Over the course of Obama’s two-terms, Democrats lost over 900 seats in state legislatures nationwide.

Republicans Maintain Hold On States Ahead Of Redistricting

In 2018, Democrats were determined to win back ground. With Trump in office, the party was sure to have a strong turnout — midterms typically favor opposition parties and Trump was particularly galvanizing. It was a wave election, and Democrats regained control of the House. They also made modest gains at the state level winning back 350 seats nationwide, particularly in states like Texas and North Carolina where Democrats flipped 14 seats and 16 seats respectively. Despite the gains, Democrats in 2018 captured just seven legislative chambers in five states.

The party was hoping to build on those numbers in 2020 as 5,876 — or 80 percent — of the nation's 7,383 legislative seats were up for grabs. Democrats planned out a $50 million budget, but with their base energized to defeat Donald Trump, they ended up surpassing that by $38 million. Republicans, on the other hand, raised $60 million to hold the line.

Still, it wasn’t enough. Democrats failed to win even a single chamber. Instead, they lost ground. Both legislative chambers in New Hampshire flipped to Republican control.
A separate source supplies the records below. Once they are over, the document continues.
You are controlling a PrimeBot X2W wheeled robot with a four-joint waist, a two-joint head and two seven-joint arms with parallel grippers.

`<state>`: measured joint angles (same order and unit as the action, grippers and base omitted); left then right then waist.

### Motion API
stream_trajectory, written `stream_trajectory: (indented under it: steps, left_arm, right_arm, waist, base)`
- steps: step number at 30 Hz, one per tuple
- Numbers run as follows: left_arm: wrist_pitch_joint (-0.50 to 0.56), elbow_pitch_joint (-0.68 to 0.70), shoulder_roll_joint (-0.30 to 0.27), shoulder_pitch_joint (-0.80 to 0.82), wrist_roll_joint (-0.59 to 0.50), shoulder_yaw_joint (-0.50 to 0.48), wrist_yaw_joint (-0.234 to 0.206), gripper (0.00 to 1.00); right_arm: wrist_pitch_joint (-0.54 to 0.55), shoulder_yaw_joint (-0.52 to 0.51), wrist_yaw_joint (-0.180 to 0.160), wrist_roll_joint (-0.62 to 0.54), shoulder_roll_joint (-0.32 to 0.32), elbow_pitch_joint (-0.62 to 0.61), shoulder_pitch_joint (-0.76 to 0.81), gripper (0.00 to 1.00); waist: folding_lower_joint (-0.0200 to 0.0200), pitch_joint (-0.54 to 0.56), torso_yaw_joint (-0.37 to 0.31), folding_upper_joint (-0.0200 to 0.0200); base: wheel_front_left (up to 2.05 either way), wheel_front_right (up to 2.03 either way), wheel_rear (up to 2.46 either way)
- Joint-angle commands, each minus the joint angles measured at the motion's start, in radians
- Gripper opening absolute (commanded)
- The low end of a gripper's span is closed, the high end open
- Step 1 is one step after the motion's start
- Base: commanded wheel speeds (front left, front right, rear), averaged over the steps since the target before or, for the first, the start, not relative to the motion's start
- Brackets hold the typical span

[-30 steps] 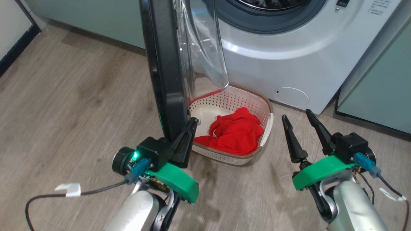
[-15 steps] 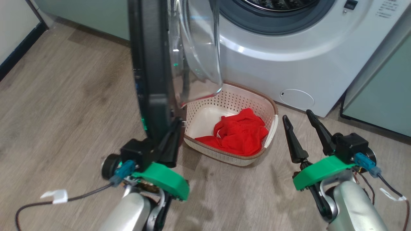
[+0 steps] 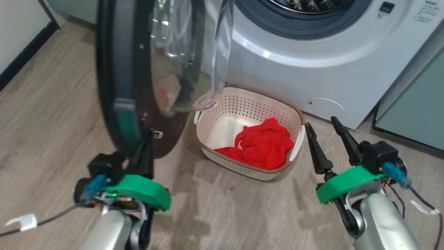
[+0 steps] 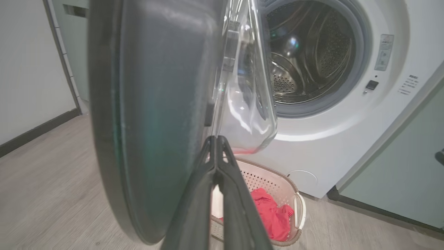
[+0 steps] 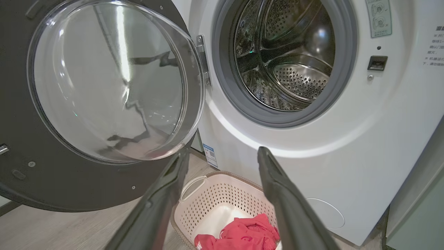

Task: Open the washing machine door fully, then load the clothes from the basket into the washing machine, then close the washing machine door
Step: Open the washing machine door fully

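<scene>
Washing machine door (image 3: 111,62) hangs open, its lower edge at the tips of the left gripper (image 4: 215,152), whose fingers are pressed together, while the right gripper (image 3: 319,123) gapes beside the basket (image 3: 242,107).

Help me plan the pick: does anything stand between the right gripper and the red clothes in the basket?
Nothing visible blocks it from above. The open right gripper sits just right of the basket, the clothes lie uncovered inside, and the washing machine door hangs off to the left. Only the basket's low wall lies between them.
</scene>
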<state>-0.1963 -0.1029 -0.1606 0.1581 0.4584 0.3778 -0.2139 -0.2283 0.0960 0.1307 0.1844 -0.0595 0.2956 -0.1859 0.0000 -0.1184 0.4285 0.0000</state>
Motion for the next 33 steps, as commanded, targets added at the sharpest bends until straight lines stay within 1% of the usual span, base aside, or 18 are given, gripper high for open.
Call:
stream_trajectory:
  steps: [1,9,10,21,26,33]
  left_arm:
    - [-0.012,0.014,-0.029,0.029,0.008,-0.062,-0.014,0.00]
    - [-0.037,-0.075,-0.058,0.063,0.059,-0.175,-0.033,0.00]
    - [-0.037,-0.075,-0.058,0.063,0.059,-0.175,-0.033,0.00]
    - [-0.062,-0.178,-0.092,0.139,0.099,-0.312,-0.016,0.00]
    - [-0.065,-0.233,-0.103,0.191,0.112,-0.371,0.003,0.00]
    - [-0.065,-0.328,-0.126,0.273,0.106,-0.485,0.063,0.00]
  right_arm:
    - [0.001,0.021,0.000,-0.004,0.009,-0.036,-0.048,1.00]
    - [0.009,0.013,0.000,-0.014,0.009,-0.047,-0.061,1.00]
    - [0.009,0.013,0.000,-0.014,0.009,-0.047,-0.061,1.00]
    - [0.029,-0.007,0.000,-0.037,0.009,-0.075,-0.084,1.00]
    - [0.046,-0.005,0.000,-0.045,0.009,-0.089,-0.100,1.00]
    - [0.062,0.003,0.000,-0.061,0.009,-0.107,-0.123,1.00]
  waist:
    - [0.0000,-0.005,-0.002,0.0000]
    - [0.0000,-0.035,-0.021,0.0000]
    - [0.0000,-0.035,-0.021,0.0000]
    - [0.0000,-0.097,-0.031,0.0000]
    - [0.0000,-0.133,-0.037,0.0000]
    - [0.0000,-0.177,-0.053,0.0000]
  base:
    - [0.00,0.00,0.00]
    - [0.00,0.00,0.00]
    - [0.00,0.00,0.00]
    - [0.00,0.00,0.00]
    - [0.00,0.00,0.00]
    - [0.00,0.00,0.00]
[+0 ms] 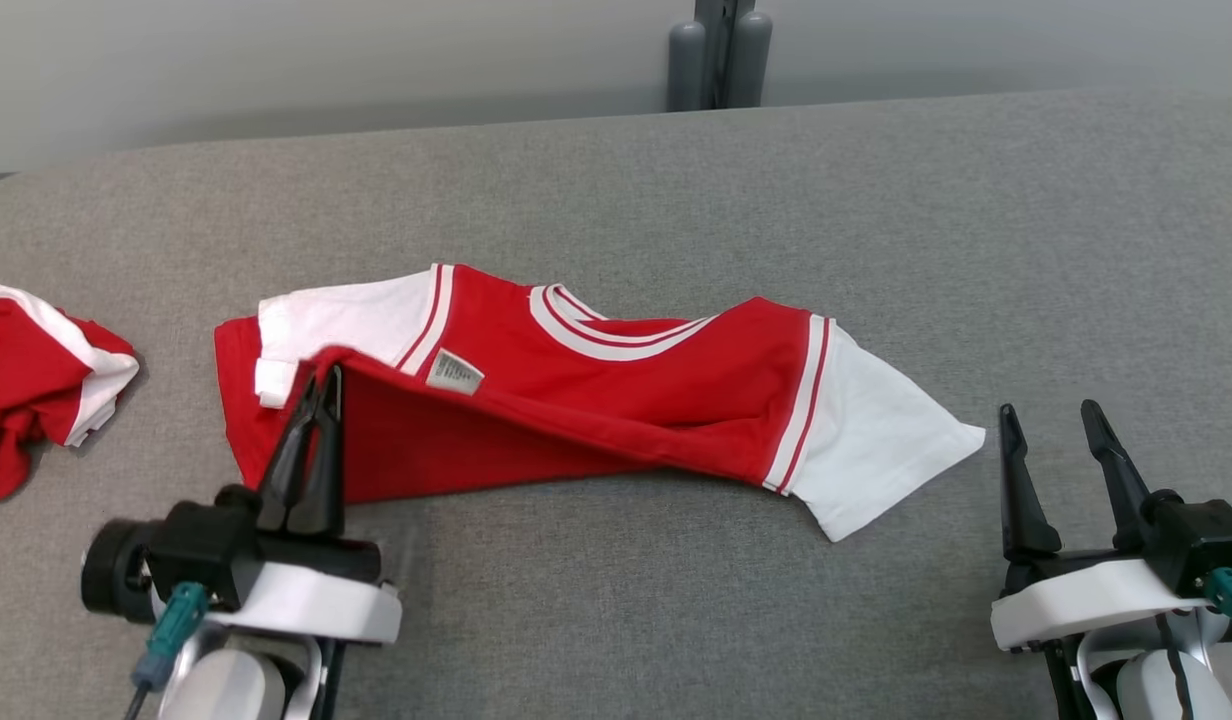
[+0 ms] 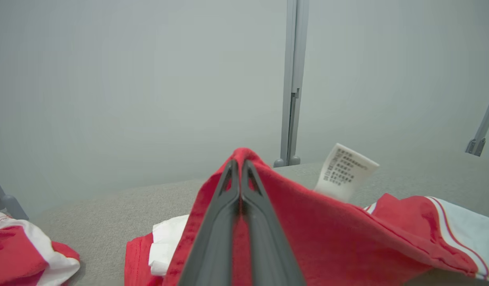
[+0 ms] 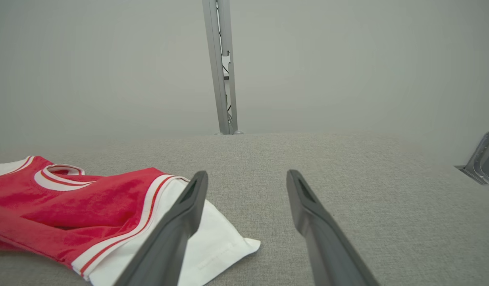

According to the National Conference of State Legislatures, the GOP now controls the legislatures in 29 states with total control in 21. By contrast, Democrats control the legislatures in 19 states and have total control of just 16.

Republicans are sure to once again dominate the redistricting process including in key states like Texas, Florida, North Carolina, and Georgia — and they will have particularly wide latitude to do so given that in 2013, the Supreme Court struck down the Voting Rights Act provision requiring states with histories of racial segregation to submit redistricting plans to the Department of Justice for preclearance. Making matters worse for Democrats, the Trump administration shortened the census, so the data needed to accurately draw districts that empower their base is likely incomplete.

While the Senate may be in play, the 2022 midterm congressional and state legislative maps could present an insurmountable challenge for Democrats even with big turnout. Should Republicans retain control of at least one chamber of Congress, any agenda the Biden administration had would be crippled.

Since the disappointing results on election night, intra-party fighting has broken out over where to pin the blame. Establishment Democrats and conservative operatives blame the rhetoric of the party’s left wing despite the fact that progressives fared far better down-ballot than their centrist counterparts. The left, on the other hand, blames centrist reluctance to embrace policies like Medicare for All or a Green New Deal.

But part of the problem for Democrats this cycle had to do with where they directed their money.

Democratic cash was aimed at longshot campaigns and vanity projects at the expense of winning state races.

In all, $88 million was raised for the state races. The party’s initial goal had been $50 million.

For comparison, Amy McGrath, the retired U.S. Air Force fighter pilot handpicked by Senate Minority Leader Chuck Schumer to run against Majority Leader Mitch McConnell, raised $88 million and lost her race by nearly 20 percentage points.

Similarly, the much touted Lincoln Project, run by neoconservative Bush administration alums, raised $67 million that went towards fundraising stunts like billboards in Times Square and Mar-a-Lago.